• [Task to carry out] Copy each line of the listing where the word "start" can be found.

━━━━━━━━━━━━━━━━━━━━

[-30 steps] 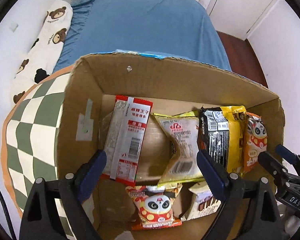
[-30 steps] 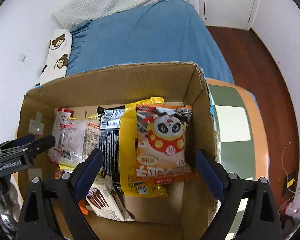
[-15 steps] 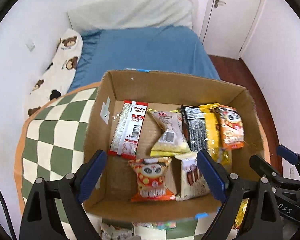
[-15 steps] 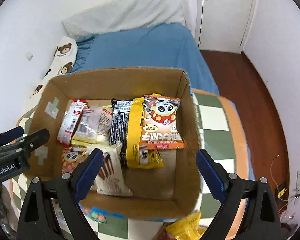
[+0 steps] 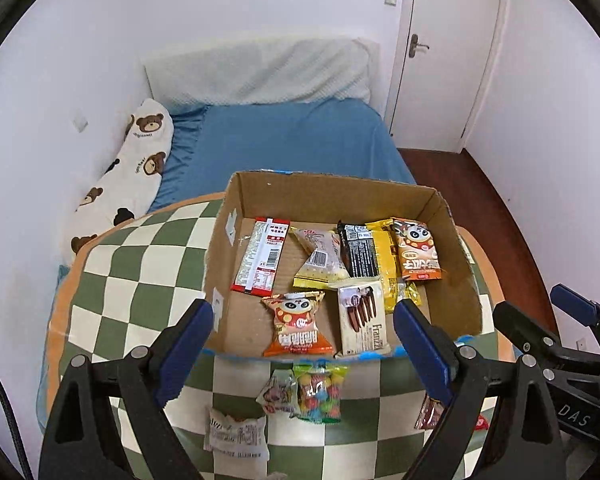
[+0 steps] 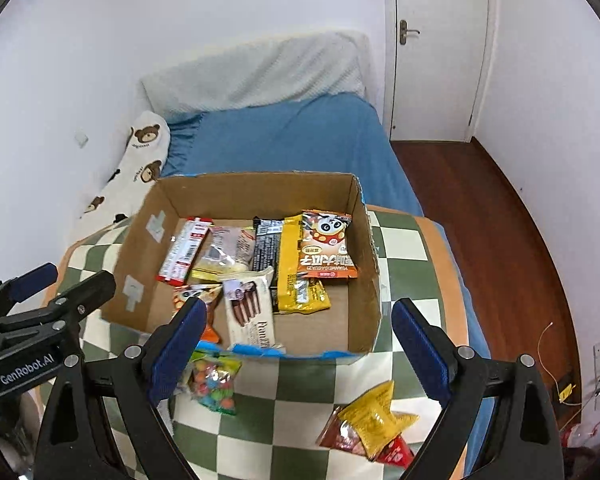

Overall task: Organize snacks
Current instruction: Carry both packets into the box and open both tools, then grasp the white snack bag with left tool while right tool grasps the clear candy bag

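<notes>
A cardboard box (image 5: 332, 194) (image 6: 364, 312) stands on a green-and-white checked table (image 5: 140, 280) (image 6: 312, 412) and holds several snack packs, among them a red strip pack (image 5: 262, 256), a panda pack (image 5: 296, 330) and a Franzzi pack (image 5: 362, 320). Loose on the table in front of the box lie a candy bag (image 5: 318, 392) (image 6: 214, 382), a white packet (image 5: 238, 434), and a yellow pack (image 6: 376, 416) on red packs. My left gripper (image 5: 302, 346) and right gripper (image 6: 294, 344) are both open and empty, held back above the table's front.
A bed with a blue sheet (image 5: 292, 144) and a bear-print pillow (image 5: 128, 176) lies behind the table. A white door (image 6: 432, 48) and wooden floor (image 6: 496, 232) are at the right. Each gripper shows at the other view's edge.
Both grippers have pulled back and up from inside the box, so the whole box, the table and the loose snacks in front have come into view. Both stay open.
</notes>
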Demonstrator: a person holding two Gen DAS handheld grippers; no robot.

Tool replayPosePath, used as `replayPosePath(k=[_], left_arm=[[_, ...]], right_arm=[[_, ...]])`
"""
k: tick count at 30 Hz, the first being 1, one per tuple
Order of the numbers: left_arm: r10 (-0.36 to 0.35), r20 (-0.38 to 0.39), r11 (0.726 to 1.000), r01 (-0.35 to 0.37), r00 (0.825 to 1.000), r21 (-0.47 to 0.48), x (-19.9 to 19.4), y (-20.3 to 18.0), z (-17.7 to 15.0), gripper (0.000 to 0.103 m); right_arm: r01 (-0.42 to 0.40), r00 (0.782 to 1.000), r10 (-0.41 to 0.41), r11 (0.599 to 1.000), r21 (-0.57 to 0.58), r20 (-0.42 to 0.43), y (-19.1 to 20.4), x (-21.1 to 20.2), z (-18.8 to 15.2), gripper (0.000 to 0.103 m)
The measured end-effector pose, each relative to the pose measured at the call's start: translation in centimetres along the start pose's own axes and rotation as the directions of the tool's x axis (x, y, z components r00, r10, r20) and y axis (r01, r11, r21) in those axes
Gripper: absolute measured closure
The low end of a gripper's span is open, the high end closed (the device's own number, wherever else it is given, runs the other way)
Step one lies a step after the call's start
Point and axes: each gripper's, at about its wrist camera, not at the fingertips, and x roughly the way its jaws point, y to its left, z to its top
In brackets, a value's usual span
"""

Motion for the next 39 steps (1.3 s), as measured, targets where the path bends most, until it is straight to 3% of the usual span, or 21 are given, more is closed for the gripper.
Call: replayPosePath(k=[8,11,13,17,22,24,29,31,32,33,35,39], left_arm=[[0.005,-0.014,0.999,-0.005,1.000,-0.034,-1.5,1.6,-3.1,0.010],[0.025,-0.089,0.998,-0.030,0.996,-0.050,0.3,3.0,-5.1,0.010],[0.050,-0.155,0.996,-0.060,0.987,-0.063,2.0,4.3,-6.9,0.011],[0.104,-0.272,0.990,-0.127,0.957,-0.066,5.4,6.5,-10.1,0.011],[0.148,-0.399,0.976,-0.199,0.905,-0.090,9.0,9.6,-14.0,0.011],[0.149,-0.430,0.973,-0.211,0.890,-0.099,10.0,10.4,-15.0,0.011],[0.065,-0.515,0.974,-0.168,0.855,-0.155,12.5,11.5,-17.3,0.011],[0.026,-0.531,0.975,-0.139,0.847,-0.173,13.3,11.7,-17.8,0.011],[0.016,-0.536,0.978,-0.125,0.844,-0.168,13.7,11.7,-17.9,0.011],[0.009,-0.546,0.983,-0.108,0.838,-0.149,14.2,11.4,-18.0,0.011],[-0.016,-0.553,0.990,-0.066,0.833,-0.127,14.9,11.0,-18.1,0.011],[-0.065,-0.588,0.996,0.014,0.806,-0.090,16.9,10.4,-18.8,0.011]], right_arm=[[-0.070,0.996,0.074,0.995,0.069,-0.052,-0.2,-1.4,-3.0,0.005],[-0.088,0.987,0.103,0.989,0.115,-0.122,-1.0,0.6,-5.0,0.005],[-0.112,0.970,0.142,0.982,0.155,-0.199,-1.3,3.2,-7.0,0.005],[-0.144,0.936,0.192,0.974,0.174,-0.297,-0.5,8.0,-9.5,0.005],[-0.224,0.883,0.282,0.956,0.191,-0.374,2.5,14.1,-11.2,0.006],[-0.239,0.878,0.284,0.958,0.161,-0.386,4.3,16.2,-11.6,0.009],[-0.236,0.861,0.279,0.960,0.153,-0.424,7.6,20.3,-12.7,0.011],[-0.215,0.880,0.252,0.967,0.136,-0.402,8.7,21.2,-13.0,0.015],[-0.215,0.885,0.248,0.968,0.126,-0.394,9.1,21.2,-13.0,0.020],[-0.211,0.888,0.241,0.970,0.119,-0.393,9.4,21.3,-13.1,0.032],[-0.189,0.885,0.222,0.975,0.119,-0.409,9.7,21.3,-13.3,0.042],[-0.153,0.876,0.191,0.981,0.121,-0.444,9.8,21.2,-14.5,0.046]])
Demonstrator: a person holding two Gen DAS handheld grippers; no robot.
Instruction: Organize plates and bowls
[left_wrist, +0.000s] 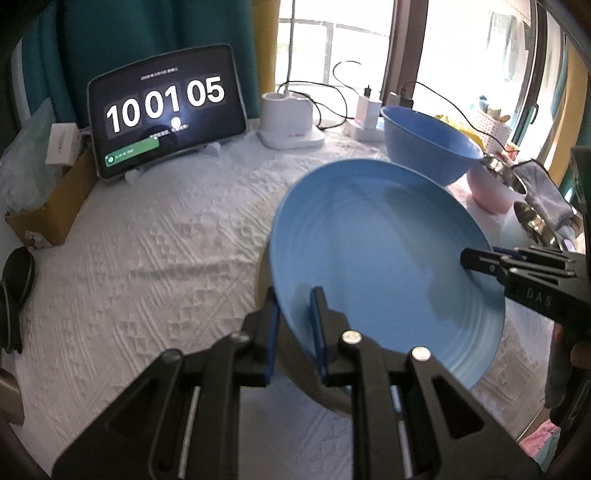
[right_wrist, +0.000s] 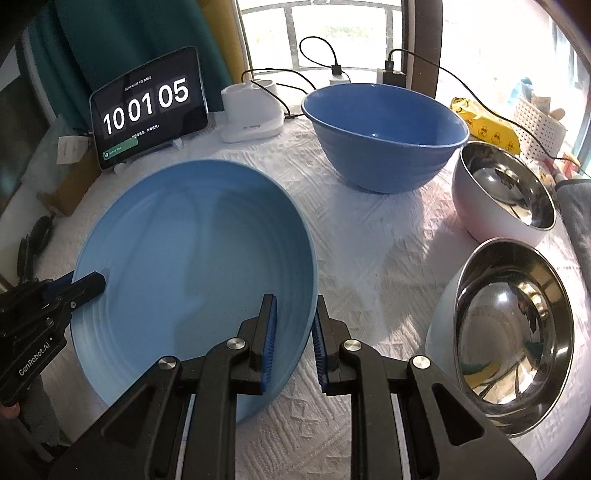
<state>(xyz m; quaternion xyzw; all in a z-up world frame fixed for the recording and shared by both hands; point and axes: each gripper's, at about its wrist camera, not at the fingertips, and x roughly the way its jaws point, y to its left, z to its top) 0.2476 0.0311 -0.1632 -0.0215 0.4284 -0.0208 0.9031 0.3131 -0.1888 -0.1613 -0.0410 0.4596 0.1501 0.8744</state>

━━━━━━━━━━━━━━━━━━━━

• [Response box]
The measured end-effector pose, each relative to the pose measured at the call's start: translation in centimetres along the start pose's own axes and rotation as the directions of the tool's x axis (x, y, z components r00, r10, r20) and y axis (r01, r11, r21) in those axes
Step one lies a step after the call's start

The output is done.